── Data excerpt ──

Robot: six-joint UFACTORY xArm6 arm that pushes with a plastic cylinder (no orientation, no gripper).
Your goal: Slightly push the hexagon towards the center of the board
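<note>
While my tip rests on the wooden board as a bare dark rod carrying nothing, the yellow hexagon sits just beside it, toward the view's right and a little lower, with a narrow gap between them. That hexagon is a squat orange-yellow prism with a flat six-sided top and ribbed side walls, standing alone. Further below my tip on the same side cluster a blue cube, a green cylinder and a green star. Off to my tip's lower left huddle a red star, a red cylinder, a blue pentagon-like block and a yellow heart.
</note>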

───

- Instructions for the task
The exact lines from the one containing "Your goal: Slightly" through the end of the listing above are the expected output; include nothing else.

- Task output
Your goal: Slightly push the hexagon towards the center of the board
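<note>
While my tip rests on the wooden board as a bare dark rod carrying nothing, the yellow hexagon sits just beside it, toward the view's right and a little lower, with a narrow gap between them. That hexagon is a squat orange-yellow prism with a flat six-sided top and ribbed side walls, standing alone. Further below my tip on the same side cluster a blue cube, a green cylinder and a green star. Off to my tip's lower left huddle a red star, a red cylinder, a blue pentagon-like block and a yellow heart.
</note>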

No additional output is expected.